Donna Campbell Brice
More guns, no safety
For more than 60 years after Hiroshima, we’ve argued against the proliferation of nuclear weapons. Even so, the nuclear club has grown ever so slightly.
Now we worry, and rightfully so, about Iran and North Korea obtaining bombs.
However, there is almost no argument for increasing the stockpiles or the number of countries that have these weapons.
The possibility of nuclear war is so horrendous that the only real argument is how to eliminate these weapons.
No one questions this reasoning.
So how can you advocate for an increase in assault rifles and multibullet clip magazines as the cure for gun violence?

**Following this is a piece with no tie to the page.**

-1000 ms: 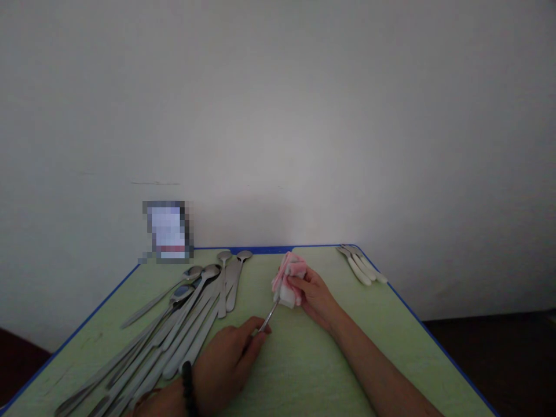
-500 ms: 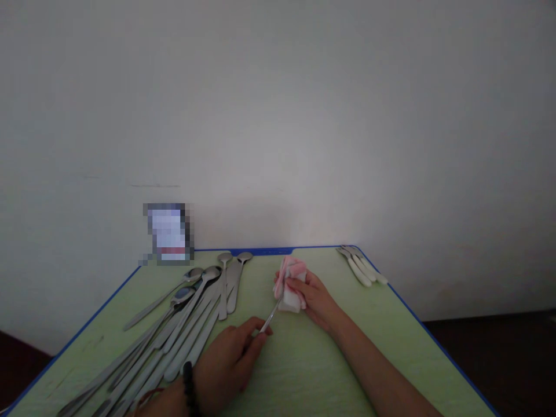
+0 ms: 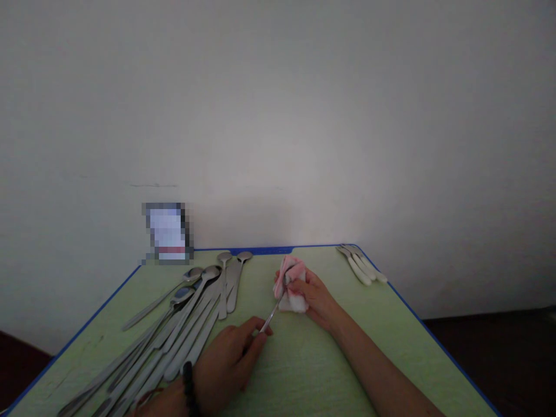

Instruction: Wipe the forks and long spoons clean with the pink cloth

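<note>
My left hand (image 3: 234, 353) grips the near end of a piece of cutlery with a slim, shiny metal shaft (image 3: 273, 313). It slants up and away to the right, over the table. A pink and white cloth (image 3: 293, 298) is folded around its far end, so I cannot tell whether it is a spoon or a fork. My right hand (image 3: 315, 295) is closed on that cloth, the thumb pressing on its near face. Beside my left forearm lies a loose pile of long-handled metal spoons (image 3: 211, 272), with several flat handles pointing toward me.
Forks with white handles (image 3: 359, 269) lie together at the far right corner. A blurred-out upright device (image 3: 168, 231) with a lit screen stands at the far left corner. The green table (image 3: 330, 370) has a blue edge and meets a pale wall (image 3: 304, 145).
The right thumb and the cloth have shifted slightly around the cutlery's far end. My left hand and the things on the table stay where they were.
</note>
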`<state>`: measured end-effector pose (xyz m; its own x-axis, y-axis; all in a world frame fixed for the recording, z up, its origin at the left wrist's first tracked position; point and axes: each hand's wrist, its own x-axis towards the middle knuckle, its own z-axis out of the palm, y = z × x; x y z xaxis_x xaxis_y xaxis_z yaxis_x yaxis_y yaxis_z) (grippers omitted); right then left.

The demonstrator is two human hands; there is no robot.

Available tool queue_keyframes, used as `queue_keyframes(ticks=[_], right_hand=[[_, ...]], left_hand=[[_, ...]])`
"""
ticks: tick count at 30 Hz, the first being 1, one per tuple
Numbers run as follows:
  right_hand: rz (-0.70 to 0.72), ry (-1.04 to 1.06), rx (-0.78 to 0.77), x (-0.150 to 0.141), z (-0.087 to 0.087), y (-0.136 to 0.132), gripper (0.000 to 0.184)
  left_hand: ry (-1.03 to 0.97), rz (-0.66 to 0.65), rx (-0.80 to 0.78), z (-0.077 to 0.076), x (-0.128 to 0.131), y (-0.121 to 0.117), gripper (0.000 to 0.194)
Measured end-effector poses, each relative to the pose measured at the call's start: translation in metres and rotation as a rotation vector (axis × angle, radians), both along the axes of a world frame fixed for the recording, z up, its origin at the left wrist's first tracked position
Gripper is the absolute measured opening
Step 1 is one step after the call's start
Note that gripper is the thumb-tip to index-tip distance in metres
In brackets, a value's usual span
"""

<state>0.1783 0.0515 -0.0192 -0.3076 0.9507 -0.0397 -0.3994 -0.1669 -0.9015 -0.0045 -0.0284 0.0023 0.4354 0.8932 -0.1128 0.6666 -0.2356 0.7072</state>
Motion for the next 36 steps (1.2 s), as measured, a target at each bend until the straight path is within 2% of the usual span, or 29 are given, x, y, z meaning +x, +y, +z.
queue_keyframes(ticks=[29,36], right_hand=[[-0.028,-0.018,0.019,-0.003,0.0007,0.0002,0.024],[-0.041,-0.004,-0.023,-0.0026,-0.0003,0.0004,0.027]], left_hand=[[-0.014,-0.018,0.019,0.0014,-0.0001,-0.0012,0.031],[-0.051,-0.001,0.001,-0.0018,-0.0013,-0.0018,0.032]])
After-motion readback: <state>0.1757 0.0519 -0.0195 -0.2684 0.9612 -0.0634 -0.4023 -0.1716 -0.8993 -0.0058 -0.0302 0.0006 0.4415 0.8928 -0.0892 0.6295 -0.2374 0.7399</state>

And yet that is the argument being put forward by the National Rifle Association and many of its members.
And how can we accept the argument that more nuclear weapons won’t make us safer and assert an opposite argument for rifles that are used for mass murder?
When I was in high school in the 1960s, there were occasional fights after school. Somebody would get a bloody lip or a broken nose.
Today, someone is killed by a gun in the same circumstance. I don’t understand the logic that asserts that more guns make us safer.